Su Maldini: “Siamo amici, c’è sempre stato grande rispetto e ammirazione. E’ una persona fantastica, equilibrata, un gran lavoratore. Tantissimi derby contro ma c’era tanto rispetto, grandissimo rispetto anche per Costacurta, Baresi, c’era rivalità ma rispetto. E’ difficile arrivare ad alti livelli ma anche mantenersi: c’è pressione, non è semplice”.

Sullo scontro con Hodgson: “A 20 anni uno pensa in una maniera, a 30 un’altra, oggi un’altra ancora. Ogni volta che vedo quell’immagine lì, non riesco a guardarla. Mi vergogno. Andiamo ai supplementari e mi toglie un minuto prima. Ero incazzato, era la mia prima finale con l’Inter. Entrava Berti che era un rigorista, non pensavo mentre ero in campo. Poi alla fine ci siamo abbracciati”.

Sul suo secondo nome Adelmar: “Appena nato ho avuto difficoltà: il dottore che mi ha salvato era Adelmar secondo mia mamma e lei mi ha dato quel secondo nome, avevo problemi respiratori”.

Sulla fondazione Pupi: “Ho dato questo nome alla mia Fondazione 20 anni fa, era stato un anno molto difficile per noi argentini, economica, sociale ed educativa. Tramite assistenti sociali, abbiamo preso 34 bambini ad alto rischio, ogni volta che tornavo in Argentina vedevo tanti bambini soffrire, ne ho parlato con mia moglie per dare un futuro migliore ai bambini. Dopo 20 anni non avrei mai immaginato la crescita che abbiamo avuto, ringrazio l’Italia perché ha grandissima sensibilità per aiutare bambini a 15 mila km, non è scontato”.

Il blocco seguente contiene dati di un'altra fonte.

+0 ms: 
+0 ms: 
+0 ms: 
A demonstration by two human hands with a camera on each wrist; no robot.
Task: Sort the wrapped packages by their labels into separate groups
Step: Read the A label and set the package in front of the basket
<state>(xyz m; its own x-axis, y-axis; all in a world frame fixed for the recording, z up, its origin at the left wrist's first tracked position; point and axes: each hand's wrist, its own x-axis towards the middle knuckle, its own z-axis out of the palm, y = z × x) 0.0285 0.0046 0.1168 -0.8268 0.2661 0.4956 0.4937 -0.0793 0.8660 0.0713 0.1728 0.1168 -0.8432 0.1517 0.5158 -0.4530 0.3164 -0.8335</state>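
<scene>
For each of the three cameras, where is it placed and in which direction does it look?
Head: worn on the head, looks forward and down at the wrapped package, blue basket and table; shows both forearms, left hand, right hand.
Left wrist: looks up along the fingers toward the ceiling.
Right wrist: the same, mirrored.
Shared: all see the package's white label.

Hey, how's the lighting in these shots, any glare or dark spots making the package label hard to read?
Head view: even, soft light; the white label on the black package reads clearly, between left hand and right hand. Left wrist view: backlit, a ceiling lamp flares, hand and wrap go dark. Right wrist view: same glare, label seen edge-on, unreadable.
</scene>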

Sul momento del ritiro: “Per noi calciatori il momento del ritiro è difficile, perché non sei pronto a cosa devi fare dopo. Ho avuto la fortuna che, quando ho smesso, l’Inter mi ha proposto il ruolo di vicepresidente: mi arriva la notizia, grandissima felicità ma mi fermo un attimo perché era una grande responsabilità. Mi sono detto: ‘Ho finito la mia carriera da giocatore?’ Adesso ne inizio un’altra da zero. Mi devo preparare, ho studiato, ho fatto un master per non essere legato solo alla parte sportiva ma per avere una visione a 360° per essere utile anche nel marketing, relazioni internazionali, progetti sociali. E questo mi piace, l’Inter ha bisogno di persone con competenze. Io continuo a studiare e imparare. Mi sono rimesso in gioco ed è giusto che sia così. E’ finita la carriera da giocatore e ne inizia un’altra da zero”.